SUPPLIED RECORDS
###

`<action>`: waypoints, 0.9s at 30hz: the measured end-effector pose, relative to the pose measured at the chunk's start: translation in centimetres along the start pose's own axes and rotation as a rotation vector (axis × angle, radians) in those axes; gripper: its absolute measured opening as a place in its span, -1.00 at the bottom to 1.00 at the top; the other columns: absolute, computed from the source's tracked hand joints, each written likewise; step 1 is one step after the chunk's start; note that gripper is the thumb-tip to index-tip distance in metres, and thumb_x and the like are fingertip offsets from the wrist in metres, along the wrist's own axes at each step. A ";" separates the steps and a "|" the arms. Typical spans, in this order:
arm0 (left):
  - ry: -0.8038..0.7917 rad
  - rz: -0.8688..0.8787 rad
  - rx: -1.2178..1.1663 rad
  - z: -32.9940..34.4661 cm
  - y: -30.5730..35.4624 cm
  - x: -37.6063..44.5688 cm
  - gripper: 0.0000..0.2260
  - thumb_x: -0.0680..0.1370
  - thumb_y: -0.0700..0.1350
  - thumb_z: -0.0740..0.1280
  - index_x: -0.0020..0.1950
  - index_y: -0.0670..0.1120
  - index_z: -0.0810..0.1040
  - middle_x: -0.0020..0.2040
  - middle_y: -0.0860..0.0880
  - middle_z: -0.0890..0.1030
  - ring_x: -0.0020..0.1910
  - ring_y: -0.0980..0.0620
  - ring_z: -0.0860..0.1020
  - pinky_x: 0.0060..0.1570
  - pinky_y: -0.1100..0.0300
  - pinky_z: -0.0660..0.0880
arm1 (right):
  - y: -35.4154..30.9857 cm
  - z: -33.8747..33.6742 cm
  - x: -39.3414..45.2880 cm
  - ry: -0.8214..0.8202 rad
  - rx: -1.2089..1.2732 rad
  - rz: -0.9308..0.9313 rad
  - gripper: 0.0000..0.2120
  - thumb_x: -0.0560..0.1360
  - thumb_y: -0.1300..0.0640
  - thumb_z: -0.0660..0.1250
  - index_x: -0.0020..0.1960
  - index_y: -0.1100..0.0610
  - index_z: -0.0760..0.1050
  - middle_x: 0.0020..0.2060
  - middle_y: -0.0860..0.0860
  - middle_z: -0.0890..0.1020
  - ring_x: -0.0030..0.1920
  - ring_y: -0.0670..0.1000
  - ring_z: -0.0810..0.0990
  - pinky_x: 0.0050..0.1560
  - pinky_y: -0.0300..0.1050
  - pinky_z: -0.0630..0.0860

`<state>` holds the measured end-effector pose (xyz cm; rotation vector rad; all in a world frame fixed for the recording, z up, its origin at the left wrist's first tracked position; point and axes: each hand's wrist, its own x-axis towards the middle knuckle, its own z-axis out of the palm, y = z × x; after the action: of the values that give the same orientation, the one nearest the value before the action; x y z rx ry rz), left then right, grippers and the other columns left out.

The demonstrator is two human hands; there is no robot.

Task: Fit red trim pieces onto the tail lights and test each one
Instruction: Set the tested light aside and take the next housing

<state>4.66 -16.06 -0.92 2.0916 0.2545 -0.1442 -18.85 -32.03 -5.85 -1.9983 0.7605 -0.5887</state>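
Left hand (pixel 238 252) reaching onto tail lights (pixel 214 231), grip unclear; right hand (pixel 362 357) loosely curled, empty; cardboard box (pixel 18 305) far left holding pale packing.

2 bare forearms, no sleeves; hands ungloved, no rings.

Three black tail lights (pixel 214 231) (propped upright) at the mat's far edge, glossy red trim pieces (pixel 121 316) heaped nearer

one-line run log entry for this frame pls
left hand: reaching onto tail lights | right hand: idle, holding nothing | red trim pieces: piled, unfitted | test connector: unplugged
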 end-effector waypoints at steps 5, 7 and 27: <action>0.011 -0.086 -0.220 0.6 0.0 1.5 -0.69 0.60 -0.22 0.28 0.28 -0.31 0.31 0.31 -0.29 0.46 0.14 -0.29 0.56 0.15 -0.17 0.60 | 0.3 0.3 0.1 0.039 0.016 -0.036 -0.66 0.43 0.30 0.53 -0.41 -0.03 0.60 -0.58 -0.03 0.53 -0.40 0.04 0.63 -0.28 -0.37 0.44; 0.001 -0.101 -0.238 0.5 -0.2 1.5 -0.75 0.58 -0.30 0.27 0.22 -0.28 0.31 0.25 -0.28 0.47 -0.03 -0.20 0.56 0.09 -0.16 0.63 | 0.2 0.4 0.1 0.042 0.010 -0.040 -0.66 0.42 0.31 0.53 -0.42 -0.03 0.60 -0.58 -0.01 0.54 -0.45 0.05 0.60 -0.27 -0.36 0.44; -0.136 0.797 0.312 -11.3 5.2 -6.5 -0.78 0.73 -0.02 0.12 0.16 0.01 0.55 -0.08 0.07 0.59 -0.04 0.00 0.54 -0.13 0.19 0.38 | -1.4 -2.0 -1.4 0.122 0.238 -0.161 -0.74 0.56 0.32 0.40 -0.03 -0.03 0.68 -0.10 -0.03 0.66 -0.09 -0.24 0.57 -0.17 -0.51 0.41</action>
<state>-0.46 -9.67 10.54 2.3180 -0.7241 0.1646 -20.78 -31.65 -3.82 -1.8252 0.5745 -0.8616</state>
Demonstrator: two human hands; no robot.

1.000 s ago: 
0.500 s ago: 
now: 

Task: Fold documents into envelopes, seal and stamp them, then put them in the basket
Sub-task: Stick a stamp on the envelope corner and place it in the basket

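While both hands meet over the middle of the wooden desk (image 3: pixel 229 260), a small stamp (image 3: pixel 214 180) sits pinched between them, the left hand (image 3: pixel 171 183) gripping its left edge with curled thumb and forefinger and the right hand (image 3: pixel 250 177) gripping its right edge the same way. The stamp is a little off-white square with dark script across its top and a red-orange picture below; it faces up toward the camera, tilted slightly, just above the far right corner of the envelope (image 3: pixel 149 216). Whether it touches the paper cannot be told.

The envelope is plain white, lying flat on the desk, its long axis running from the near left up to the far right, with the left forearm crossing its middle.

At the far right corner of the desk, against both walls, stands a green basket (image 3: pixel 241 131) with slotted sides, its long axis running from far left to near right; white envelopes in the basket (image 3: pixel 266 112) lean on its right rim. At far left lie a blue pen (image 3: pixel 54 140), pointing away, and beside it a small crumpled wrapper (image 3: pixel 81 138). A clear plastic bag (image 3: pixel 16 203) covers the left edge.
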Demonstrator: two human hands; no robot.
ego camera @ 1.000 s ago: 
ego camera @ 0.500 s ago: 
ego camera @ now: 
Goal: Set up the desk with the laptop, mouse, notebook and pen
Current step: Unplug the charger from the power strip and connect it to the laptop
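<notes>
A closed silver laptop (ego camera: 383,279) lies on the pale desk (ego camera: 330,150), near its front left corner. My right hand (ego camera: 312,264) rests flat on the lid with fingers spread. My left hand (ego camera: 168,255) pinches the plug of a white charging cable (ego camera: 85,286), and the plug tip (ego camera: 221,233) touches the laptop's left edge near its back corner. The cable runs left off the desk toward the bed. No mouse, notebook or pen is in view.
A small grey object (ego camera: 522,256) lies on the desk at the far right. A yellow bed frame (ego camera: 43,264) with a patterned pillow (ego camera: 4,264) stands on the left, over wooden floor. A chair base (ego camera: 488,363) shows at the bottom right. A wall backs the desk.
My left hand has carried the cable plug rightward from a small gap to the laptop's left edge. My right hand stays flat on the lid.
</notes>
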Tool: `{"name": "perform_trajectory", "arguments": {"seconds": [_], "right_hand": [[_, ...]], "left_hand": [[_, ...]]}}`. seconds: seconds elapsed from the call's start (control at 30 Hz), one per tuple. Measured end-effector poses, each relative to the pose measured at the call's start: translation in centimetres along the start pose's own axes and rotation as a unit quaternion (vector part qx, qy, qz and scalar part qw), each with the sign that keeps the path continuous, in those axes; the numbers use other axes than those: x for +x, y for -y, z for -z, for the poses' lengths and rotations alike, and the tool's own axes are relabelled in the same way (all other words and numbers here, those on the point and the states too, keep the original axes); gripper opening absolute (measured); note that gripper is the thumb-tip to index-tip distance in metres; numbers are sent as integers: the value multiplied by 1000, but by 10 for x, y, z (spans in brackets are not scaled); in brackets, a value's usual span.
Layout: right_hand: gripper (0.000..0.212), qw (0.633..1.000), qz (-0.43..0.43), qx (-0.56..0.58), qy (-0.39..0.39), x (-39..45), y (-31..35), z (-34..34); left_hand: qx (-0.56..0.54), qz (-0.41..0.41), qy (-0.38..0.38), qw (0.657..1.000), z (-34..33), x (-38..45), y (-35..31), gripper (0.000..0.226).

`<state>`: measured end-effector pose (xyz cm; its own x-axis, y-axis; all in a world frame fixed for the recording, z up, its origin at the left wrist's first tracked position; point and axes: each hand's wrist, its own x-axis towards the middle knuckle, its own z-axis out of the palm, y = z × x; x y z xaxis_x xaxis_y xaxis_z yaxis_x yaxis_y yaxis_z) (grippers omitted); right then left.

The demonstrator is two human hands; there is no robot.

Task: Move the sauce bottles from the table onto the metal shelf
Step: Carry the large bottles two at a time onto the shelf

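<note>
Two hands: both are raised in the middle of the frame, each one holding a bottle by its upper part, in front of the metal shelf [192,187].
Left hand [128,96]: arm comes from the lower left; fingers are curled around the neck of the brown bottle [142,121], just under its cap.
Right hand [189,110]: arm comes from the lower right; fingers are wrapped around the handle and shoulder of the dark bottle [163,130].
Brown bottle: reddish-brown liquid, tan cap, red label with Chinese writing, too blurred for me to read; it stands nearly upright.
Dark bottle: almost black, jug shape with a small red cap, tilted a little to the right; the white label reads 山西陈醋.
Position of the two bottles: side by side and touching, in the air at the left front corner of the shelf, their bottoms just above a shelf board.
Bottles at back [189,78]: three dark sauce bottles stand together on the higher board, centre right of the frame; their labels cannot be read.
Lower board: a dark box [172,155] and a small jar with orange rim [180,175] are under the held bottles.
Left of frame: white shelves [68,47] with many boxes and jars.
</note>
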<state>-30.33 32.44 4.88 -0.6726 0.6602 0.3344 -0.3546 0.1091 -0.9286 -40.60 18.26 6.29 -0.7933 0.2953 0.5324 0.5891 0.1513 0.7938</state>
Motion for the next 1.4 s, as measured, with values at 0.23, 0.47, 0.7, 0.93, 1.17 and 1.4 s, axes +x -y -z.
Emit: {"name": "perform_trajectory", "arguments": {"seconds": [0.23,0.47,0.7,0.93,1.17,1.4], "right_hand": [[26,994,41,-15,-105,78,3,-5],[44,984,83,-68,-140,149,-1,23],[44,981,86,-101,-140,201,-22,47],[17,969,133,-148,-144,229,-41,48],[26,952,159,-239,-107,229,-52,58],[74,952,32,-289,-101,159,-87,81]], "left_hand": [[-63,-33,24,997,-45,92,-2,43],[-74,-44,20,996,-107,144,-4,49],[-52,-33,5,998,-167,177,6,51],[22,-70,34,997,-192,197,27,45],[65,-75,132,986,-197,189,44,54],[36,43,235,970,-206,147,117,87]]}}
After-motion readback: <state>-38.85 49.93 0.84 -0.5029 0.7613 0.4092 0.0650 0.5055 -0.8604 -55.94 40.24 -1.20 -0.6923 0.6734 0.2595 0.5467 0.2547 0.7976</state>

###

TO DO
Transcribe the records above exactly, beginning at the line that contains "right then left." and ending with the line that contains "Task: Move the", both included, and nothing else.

RESPONSE BOX
`<state>`: measured end-effector pose (xyz cm; its own x-axis, y-axis; all in a world frame fixed for the recording, z up, its origin at the left wrist's first tracked position; point and axes: each hand's wrist, its own x-axis towards the middle knuckle, its own z-axis out of the palm, y = z × x; x y z xaxis_x xaxis_y xaxis_z yaxis_x yaxis_y yaxis_z) (grippers omitted); right then left.

The demonstrator is two human hands; there is no robot.

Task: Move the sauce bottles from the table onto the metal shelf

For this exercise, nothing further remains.